Lets explore this hunting issue a bit. Senator Kerry calls himself a "lifelong hunter," and his campaign has set up "Sportsmen for Kerry," claiming "he supports the Second Amendment and will defend hunting rights." Yet Sen. Kerry has a 100 percent anti-hunting voting record, according to anti-hunting organizations like the Humane Society of the United States and the Fund for Animals, both of which are extremest antihunting organizations that want to ban hunting. They praise him for his "consistently excellent voting record on animal issues" and for having "emerged as [an] animal protection leader. . . [who] has cosponsored almost every piece of animal protection legislation . . . introduced on behalf of animals." During the Christmas holidays, President Bush hunted quail with his father--no cameras in sight like Kerry did to try to show off. President Bush has consistently reached out to sportsmen and conservation organizations, inviting leaders of that community, including NSSF president Doug Painter, to the White House Oval Office and his Crawford, Texas, ranch to discuss conservation and hunting issues.

Kerry was in Wisconsin the a while back, pretending to be a regular guy, and was asked what kind of hunting he preferred. "I'd have to say deer," said the senator. "I go out with my trusty 12-gauge double-barrel, crawl around on my stomach... That's hunting." This caused huge hilarity among sportsmen. None of them has ever heard of anybody deer hunting by regularly crawling around on his stomach, even in Massachusetts. The trick is to blend in with the terrain or woods and, given that John Kerry already looks like a forlorn tree in late fall, it's hard to see why he'd give up his natural advantage in order to hunt horizontally.

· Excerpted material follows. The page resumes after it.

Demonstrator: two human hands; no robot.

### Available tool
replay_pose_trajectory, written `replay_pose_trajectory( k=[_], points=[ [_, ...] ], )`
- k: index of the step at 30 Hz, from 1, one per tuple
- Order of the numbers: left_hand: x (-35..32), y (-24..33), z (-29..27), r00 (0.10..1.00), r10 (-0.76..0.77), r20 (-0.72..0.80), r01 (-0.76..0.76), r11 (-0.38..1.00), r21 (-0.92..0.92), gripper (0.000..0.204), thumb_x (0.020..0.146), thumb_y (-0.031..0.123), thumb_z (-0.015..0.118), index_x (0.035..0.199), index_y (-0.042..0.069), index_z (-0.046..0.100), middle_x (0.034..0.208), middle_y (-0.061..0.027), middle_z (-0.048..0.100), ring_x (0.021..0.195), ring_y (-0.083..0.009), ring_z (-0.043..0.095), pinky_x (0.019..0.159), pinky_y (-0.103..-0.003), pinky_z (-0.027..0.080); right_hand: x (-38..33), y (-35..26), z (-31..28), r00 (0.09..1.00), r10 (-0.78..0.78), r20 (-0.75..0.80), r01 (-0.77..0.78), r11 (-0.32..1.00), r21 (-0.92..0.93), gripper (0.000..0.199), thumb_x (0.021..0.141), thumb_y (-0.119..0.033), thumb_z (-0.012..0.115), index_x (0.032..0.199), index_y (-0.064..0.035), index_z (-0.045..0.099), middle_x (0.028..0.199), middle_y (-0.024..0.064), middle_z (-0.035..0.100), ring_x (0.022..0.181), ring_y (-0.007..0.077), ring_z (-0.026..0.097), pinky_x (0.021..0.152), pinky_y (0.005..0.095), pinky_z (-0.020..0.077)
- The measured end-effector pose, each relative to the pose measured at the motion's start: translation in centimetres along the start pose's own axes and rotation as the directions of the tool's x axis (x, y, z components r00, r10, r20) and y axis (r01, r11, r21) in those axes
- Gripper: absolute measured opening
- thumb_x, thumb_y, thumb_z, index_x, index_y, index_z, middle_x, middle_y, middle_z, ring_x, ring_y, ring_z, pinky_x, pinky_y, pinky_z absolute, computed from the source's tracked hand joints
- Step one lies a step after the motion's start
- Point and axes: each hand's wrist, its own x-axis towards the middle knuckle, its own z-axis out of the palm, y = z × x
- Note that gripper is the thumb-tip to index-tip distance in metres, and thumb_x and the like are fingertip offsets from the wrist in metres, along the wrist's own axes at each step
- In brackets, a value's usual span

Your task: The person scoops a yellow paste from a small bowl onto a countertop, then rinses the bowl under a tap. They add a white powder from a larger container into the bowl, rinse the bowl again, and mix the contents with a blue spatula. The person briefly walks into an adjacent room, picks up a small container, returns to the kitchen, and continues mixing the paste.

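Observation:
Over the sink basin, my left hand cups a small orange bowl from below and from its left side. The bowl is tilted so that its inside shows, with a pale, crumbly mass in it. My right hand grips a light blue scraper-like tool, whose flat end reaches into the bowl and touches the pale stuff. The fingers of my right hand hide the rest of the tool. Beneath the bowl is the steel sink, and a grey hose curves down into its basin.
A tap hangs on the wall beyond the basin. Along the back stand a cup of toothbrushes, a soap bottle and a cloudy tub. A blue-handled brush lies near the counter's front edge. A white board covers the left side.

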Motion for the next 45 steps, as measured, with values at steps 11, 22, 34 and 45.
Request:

John Kerry was endorsed by and received an A rating from the League of Conservation Voters. This environmental extremist group supports anti-hunters in Congress.

Unlike 60% of the U.S. Congress, John Kerry is not, and has never been, a member of the Congressional Sportsmens Caucus and NO CONGRESSMEN FROM MASSACHUSETTS are either. The Caucus describes its membership as open to Congressmen and Senators who are sportsmen or who support the concept of sustained use and wildlife management, even if they do not themselves take to the fields and waters to fish, hunt or trap. http://www.sportsmenslink.org/caucus/senate.asp

Kerry, who has missed more than 2/3 of his Senate votes this year, came back to the Senate to help kill the Protection of Lawful Commerce in Arms Act. During the debate, he voted for Senator Kennedys amendment to the bill which would have outlawed many center-fire rifle cartridges that hunters regularly use.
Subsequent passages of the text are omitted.